A missão — Lembranças de uma revolução (2006)
  • Title: A missão — Lembranças de uma revolução
  • Alternate Title: The mission — Memory of a revolution
  • Holdings: photo gallery
  • Language: Portuguese
  • Date: 2006
  • Location: Porto Alegre, Brazil
  • Type-Format: play, performance
  • Cast: Paulo Flores, Tânia Farias, Clélio Cardoso, Marta Haas, Pedro Kinast De Camillis, Luana Fernandes, Renan Leandro, Carla Moura, and Sandro Marques; Paula Carvalho and Eugênio Barboza, substitute actors
  • Credits: Free adaptation of the play by Heiner Müller; Tribo de Atuadores Ói Nóis Aqui Traveiz, producer, creator, script, sets, lighting, costumes and props; Johann Alex de Souza, original music; Paulina Nólibos and Clarice Falcão, theoretical support; Edgar Alves, Sandra Steil, Denise Souza, Paula Carvalho, and Lucio Hallal, technical crew

A missão — Lembranças de uma revolução (2006)

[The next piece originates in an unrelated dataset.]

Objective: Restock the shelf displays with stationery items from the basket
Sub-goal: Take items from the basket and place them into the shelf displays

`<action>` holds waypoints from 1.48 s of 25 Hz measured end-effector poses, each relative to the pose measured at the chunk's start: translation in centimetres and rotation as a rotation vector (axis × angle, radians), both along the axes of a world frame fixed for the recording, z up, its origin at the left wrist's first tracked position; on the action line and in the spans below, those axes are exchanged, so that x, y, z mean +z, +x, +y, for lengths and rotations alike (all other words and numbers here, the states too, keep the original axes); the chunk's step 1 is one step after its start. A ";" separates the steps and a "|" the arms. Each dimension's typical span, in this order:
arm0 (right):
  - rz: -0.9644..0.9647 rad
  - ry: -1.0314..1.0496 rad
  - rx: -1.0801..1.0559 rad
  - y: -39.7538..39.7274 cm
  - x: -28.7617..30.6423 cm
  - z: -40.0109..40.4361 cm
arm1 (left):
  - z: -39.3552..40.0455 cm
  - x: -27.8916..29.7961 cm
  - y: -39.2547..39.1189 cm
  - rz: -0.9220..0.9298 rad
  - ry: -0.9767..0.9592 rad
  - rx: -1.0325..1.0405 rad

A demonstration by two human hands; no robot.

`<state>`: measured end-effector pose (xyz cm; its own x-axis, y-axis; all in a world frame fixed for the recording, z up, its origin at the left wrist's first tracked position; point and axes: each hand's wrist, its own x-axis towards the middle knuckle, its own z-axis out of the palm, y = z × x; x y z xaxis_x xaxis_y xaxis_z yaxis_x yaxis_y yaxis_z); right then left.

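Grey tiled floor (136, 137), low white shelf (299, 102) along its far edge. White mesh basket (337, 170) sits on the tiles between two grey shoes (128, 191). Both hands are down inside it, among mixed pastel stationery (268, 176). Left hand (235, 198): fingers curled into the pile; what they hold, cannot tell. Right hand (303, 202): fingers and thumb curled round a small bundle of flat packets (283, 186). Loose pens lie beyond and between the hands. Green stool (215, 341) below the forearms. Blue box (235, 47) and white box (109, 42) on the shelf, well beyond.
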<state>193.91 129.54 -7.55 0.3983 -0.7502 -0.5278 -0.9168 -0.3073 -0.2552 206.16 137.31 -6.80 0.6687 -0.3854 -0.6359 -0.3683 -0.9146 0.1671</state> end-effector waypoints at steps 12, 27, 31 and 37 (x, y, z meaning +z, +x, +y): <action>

Heiner Müller's The Mission: memory of a revolution evokes the story of a slave revolt in Jamaica in the aftermath of the French Revolution. Three men, Debuisson (a Jamaican land heir), Galloudec (a British peasant), and Sasportas (a young black idealist who wants to see the new Black Haitian Republic), were sent by the French Convention to lead a slave revolt in the English colony. A Missão is a reflection on how ideas get exported from the hegemonic space to the periphery, and on how memory, through the political eyes of the present, reaches us today. Müller's work explores the dialectic poetics of the fragment, avoiding totalizing accounts and inviting the active engagement of the audience. The fragment becomes a producer of content, in a political act that gestures against pre-fabricated clichés and media-produced patterns. The fragment provokes an instant collision of heterogeneous temporalities, combining a critical vision of history to the deconstruction of the discursive Cartesian language. The combination of the fragment and the theatrical poetics of the body opposes the language of power and of the concept, since the intellectual act comes second to experience, to something that cannot be immediately determined, and that precisely for that reason becomes a lasting experience.